* **What to do**:
The answer is to be an exact copy of the lines below running from the line with "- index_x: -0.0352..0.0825" down to the line with "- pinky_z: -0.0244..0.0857", both ends included, and nothing more.

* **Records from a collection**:
------------------------
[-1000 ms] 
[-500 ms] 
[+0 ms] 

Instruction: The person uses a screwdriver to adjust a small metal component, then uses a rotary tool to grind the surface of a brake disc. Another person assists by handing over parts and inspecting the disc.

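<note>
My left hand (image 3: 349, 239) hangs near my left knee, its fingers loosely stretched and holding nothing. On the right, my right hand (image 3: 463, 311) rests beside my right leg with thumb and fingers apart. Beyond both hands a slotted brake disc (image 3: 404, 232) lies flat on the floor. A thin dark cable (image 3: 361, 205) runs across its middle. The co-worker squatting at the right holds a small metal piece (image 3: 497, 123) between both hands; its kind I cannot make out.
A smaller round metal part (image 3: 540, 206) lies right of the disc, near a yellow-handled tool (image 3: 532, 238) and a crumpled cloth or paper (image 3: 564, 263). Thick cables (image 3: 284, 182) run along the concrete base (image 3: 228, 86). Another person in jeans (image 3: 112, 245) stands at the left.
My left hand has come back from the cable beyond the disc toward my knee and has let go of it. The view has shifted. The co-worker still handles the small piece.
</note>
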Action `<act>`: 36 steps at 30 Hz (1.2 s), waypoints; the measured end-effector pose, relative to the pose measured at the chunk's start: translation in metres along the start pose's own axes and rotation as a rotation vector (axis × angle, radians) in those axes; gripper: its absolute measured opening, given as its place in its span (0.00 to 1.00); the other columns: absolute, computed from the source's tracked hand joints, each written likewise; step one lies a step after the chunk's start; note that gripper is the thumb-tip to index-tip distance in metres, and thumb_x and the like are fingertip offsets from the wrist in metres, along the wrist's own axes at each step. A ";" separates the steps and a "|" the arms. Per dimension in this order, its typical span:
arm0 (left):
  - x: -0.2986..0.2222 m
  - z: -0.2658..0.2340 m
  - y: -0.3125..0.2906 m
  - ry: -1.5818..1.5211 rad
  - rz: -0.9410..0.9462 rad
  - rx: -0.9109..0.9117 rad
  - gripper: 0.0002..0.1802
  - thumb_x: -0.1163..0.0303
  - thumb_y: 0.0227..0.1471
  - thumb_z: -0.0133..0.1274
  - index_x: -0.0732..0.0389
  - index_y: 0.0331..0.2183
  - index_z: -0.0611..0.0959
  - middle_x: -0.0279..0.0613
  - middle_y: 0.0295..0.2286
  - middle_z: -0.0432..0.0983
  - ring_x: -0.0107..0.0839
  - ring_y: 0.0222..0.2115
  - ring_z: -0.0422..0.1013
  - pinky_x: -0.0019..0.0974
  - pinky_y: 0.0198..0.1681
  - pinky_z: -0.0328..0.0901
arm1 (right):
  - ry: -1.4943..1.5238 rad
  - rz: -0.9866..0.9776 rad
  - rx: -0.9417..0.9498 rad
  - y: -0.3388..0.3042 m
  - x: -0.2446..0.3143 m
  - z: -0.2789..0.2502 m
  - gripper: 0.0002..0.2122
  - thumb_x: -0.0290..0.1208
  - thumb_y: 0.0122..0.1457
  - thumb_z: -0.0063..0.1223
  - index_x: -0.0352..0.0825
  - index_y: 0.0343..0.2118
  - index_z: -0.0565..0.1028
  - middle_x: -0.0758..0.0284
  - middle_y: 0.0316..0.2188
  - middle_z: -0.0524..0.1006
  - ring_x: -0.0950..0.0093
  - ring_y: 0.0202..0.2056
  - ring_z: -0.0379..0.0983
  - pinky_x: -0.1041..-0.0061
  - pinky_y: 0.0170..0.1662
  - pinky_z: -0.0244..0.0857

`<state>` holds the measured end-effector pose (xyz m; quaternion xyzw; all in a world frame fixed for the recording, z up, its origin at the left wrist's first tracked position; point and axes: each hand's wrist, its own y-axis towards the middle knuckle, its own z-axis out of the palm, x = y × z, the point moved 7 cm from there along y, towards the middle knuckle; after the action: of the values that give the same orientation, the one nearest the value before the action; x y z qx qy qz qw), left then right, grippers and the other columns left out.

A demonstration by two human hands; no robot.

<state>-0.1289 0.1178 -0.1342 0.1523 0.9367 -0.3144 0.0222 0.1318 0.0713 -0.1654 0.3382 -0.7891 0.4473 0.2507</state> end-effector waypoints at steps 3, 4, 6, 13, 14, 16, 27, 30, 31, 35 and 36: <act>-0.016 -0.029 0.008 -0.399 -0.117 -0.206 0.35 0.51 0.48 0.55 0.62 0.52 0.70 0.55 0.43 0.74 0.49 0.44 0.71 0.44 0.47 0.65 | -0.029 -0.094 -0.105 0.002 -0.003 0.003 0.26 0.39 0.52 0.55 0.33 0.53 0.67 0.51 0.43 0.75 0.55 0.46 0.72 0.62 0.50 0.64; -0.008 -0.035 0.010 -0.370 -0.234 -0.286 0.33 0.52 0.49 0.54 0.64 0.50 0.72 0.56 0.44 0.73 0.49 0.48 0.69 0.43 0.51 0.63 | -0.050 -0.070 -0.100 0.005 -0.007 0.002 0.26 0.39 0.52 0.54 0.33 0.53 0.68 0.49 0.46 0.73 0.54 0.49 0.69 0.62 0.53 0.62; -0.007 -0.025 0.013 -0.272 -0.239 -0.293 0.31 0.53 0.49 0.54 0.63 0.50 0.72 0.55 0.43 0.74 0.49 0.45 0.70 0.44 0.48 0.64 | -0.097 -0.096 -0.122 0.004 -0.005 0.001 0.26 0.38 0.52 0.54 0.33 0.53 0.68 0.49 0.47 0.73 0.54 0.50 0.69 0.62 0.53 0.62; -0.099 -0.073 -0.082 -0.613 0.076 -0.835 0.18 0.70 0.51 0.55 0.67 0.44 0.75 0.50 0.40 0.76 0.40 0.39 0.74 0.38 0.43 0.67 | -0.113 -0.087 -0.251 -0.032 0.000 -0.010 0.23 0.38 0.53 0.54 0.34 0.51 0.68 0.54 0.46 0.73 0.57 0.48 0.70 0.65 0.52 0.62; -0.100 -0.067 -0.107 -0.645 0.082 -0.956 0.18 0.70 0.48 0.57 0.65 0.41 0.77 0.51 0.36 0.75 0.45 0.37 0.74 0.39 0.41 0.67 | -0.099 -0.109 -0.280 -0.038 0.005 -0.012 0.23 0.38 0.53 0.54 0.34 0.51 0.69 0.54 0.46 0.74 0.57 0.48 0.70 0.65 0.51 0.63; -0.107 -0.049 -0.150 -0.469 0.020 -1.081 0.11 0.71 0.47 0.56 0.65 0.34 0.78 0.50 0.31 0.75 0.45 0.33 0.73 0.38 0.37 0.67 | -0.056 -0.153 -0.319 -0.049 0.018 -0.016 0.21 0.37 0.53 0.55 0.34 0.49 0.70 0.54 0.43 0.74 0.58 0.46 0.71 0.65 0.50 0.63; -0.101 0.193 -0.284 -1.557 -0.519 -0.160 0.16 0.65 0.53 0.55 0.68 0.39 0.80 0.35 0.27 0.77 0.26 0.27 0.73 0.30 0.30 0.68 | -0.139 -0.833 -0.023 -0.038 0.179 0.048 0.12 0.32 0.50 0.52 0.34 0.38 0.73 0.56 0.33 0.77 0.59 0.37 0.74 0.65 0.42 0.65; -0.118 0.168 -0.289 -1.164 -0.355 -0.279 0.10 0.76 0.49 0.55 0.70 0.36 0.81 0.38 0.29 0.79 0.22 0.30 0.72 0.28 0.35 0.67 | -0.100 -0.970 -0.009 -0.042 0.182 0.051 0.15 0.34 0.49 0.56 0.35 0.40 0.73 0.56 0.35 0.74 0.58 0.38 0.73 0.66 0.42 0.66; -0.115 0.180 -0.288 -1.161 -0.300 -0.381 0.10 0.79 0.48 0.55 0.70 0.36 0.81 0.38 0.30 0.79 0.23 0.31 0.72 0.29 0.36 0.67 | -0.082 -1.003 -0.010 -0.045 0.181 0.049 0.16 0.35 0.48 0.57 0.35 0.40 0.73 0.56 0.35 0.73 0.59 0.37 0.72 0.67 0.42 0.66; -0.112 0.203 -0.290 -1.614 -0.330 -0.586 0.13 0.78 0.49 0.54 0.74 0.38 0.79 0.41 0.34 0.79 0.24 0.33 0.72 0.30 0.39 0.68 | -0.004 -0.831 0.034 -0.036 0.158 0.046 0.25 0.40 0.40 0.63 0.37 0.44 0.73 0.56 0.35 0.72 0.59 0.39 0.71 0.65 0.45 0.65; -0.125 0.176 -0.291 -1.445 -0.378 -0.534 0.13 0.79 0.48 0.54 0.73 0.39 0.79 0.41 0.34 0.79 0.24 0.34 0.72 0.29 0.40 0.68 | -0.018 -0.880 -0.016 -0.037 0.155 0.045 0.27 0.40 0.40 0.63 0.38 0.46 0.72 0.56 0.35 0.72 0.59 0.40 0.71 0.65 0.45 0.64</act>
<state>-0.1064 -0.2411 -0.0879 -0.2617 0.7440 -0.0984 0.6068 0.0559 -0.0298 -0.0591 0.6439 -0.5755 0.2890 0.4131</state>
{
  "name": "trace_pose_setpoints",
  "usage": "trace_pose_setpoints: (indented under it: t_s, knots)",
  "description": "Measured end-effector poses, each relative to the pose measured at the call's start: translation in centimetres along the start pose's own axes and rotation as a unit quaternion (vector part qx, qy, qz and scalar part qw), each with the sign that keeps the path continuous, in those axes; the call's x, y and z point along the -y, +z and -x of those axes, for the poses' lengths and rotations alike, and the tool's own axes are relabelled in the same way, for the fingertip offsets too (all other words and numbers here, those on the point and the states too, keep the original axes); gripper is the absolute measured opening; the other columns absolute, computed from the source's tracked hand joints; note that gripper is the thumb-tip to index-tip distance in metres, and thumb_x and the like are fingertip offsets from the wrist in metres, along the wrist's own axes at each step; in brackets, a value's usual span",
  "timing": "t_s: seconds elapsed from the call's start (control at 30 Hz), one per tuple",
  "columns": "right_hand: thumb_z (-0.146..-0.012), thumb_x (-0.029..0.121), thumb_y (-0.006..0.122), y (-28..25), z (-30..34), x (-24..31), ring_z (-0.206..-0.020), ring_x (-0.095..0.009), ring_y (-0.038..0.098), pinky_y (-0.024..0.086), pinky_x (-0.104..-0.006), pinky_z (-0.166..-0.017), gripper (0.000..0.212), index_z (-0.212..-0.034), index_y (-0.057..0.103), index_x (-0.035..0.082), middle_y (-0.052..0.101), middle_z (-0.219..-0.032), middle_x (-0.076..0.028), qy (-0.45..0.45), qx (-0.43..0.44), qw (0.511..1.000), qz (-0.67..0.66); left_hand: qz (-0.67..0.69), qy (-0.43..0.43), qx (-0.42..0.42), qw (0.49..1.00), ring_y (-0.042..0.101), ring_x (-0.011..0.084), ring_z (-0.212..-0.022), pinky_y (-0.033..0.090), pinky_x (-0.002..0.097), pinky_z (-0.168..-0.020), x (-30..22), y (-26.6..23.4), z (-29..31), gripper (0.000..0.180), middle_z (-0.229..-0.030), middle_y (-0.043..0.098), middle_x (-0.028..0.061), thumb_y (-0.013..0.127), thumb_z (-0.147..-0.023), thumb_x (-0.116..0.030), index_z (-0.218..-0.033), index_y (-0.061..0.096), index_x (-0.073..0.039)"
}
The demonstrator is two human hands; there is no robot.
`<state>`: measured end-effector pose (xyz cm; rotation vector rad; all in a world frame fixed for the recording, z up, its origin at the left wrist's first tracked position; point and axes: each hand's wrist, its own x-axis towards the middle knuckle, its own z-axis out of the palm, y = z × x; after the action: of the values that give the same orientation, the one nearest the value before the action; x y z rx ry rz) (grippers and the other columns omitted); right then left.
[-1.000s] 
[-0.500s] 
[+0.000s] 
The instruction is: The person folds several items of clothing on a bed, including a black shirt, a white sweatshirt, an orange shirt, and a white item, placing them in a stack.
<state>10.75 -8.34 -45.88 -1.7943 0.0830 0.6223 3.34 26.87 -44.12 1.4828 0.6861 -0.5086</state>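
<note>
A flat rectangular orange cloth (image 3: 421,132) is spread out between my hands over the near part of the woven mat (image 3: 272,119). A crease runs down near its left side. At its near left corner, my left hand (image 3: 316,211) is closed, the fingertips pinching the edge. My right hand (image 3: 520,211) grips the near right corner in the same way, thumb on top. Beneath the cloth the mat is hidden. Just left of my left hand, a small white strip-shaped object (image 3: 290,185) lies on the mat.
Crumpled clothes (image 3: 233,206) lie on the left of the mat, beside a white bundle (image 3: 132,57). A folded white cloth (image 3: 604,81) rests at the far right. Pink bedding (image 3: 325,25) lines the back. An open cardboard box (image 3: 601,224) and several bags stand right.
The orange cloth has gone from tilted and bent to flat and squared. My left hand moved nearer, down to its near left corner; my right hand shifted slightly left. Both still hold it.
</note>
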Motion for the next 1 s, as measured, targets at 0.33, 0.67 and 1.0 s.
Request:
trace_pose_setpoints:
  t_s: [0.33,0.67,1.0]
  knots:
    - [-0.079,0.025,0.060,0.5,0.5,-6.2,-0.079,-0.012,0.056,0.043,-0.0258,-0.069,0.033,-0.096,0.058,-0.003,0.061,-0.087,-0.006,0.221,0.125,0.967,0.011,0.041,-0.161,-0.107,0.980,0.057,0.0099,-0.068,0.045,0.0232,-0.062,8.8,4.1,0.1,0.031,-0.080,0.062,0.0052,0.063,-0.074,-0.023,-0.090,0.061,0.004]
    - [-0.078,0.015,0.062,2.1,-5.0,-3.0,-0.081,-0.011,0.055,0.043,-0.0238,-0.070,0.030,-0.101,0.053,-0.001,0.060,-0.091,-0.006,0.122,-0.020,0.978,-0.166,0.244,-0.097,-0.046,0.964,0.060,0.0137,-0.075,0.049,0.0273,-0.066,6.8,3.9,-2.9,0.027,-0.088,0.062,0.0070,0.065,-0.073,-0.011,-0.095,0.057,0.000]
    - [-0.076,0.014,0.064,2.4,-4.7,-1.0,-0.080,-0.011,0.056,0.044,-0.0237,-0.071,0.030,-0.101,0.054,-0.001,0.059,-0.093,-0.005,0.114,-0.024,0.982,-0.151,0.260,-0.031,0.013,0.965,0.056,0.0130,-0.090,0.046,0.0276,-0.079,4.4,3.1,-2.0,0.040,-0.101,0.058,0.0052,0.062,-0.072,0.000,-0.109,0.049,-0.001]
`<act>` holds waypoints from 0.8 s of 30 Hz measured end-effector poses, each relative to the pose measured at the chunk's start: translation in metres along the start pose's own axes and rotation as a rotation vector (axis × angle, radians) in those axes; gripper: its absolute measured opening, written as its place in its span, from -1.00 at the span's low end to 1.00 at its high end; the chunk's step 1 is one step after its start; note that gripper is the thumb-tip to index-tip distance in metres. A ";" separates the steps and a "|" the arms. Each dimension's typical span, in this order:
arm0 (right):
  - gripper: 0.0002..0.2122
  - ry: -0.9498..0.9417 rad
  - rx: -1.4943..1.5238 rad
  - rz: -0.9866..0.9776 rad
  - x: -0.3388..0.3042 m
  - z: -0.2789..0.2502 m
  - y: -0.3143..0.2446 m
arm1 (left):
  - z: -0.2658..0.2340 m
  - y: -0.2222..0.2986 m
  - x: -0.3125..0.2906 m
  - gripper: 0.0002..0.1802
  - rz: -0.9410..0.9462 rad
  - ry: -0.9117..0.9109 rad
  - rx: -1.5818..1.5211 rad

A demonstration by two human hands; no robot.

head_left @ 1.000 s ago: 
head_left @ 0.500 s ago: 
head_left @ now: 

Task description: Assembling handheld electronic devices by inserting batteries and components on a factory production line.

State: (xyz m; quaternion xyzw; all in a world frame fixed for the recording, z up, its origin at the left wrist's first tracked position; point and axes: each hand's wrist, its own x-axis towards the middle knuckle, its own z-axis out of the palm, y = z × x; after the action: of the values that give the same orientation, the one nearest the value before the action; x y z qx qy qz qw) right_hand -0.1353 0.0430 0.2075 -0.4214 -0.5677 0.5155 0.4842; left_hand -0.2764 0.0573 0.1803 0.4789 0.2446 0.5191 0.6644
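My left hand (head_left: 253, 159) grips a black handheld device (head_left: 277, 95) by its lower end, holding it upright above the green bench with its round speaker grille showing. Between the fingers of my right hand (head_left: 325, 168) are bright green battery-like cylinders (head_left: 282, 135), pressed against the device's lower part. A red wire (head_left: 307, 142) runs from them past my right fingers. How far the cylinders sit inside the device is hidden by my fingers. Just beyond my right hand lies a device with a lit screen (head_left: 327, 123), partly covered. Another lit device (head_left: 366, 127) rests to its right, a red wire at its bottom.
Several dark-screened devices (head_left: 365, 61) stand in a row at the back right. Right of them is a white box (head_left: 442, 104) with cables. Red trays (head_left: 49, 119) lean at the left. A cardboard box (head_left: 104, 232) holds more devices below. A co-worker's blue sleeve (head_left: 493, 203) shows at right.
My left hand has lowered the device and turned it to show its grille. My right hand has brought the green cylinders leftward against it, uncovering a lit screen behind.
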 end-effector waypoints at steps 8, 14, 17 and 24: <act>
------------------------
* **Problem solution**:
  - index_x: -0.0352..0.0825
  - index_y: 0.0343..0.2118
  - index_z: -0.0565..0.1028
  - middle_x: -0.0758..0.0284
  - middle_y: 0.0316..0.2188
  - middle_z: -0.0524..0.1006
  - ring_x: -0.0950..0.0093
  - ring_y: 0.0202..0.2056
  - ring_z: -0.0379..0.0983
  - pinky_x: -0.1041..-0.0061
  - pinky_y: 0.0170..0.1662
  - pinky_z: -0.0244..0.0857

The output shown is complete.